• **Goal of the exercise**
Locate every line in the records below that holds the word "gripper" and return each one.

*** Block opens ***

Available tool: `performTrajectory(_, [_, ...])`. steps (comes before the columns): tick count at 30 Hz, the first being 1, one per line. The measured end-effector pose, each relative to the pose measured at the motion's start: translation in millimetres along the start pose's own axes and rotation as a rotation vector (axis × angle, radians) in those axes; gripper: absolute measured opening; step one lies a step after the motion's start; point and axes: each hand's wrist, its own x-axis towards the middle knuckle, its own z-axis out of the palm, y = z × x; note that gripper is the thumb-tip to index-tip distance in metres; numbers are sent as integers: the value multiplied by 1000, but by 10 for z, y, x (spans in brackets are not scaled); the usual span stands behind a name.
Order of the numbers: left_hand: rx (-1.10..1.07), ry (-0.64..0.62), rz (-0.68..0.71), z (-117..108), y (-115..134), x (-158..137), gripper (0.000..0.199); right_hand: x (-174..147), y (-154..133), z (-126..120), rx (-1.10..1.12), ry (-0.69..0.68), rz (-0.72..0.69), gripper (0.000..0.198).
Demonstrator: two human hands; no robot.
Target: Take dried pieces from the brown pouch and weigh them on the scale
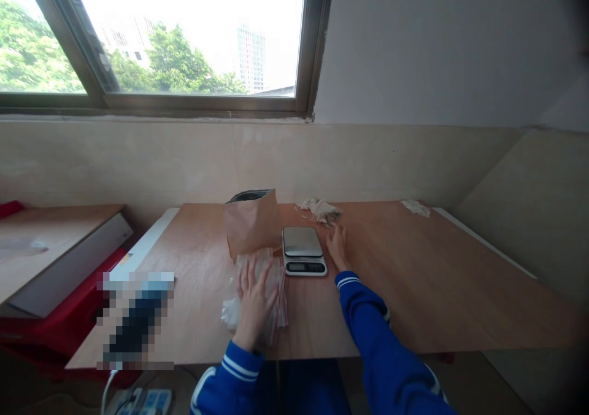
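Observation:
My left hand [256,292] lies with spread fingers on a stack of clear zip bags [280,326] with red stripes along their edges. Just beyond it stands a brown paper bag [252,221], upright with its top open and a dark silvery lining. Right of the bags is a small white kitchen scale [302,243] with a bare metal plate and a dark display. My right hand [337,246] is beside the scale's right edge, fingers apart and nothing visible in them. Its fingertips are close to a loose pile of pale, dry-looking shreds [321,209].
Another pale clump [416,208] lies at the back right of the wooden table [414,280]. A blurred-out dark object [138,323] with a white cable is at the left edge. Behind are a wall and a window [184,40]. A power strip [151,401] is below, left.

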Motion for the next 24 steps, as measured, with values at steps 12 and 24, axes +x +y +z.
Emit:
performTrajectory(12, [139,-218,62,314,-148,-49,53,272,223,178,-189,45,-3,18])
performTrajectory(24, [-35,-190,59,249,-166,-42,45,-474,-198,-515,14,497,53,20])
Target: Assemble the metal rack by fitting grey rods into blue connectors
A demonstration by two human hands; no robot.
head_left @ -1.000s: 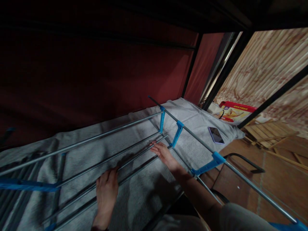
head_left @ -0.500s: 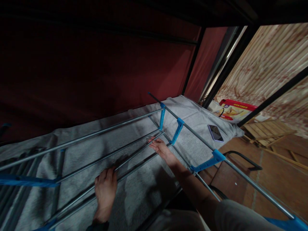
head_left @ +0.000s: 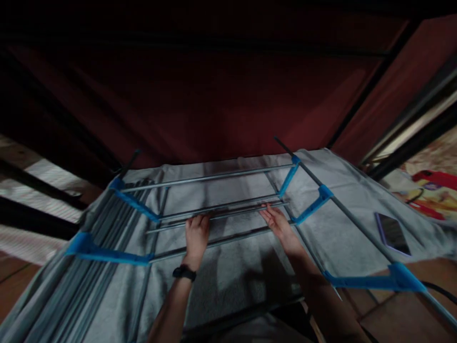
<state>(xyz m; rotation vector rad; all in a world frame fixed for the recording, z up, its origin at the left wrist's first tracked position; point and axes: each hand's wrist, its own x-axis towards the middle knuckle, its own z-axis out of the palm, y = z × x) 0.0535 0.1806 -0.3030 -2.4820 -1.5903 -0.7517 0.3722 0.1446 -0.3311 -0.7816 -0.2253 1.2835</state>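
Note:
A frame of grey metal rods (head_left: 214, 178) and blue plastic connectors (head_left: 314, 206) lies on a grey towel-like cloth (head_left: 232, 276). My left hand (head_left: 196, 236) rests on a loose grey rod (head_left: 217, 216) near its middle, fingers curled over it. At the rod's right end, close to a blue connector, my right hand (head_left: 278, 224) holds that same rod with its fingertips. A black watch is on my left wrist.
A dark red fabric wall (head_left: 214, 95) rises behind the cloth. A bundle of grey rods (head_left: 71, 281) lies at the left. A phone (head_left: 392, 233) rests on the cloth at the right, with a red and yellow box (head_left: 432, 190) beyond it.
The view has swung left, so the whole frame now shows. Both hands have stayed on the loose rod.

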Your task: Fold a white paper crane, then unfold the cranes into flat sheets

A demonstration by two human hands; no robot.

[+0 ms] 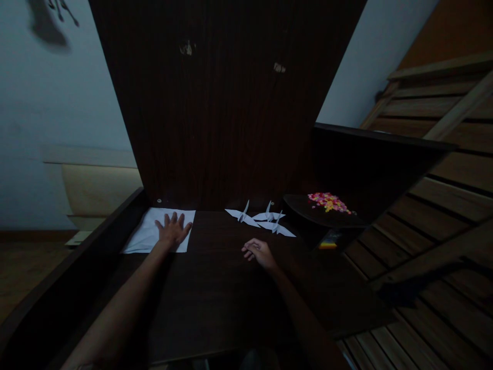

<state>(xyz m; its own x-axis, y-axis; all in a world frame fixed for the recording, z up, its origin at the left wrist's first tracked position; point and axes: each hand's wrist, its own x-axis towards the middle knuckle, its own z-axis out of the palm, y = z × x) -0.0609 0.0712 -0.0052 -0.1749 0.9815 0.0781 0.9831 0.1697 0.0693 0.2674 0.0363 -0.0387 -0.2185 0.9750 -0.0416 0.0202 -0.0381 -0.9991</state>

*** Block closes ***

• **Task solution**
Available tool: `performTrajectory(_, [_, ...])`. steps (comes before the columns): tick count at 30 Hz, the first being 1, one per line. The measured end-effector pose, each relative to the pose measured at the motion's start: translation in millimetres along the start pose's own axes and rotation as a rotation vector (axis × angle, radians) in those axes; gripper: absolute measured opening; step one lies a step after the motion's start; point and axes: each hand's wrist, its own x-axis towards the middle knuckle, its own z-axis out of the palm, y = z × x; note that gripper is the thumb-tip to index-tip distance in metres; numbers are sent as integers: the value multiplied by 1000, but by 10 for z, y, x (spans in brackets are not scaled); the usual span stands behind a name.
Order of the numbers: left_hand: rx (-1.10..1.07), ry (-0.64..0.62), rz (-0.68..0.71), z (-117..108), y (-115..134), x (-158..137), gripper (0.000..0.199); right_hand: x (-174..147), y (-154..133), z (-126..120), rx (-1.10..1.12), ry (-0.69..0.68), rz (-0.72..0.69), gripper (0.000..0.198).

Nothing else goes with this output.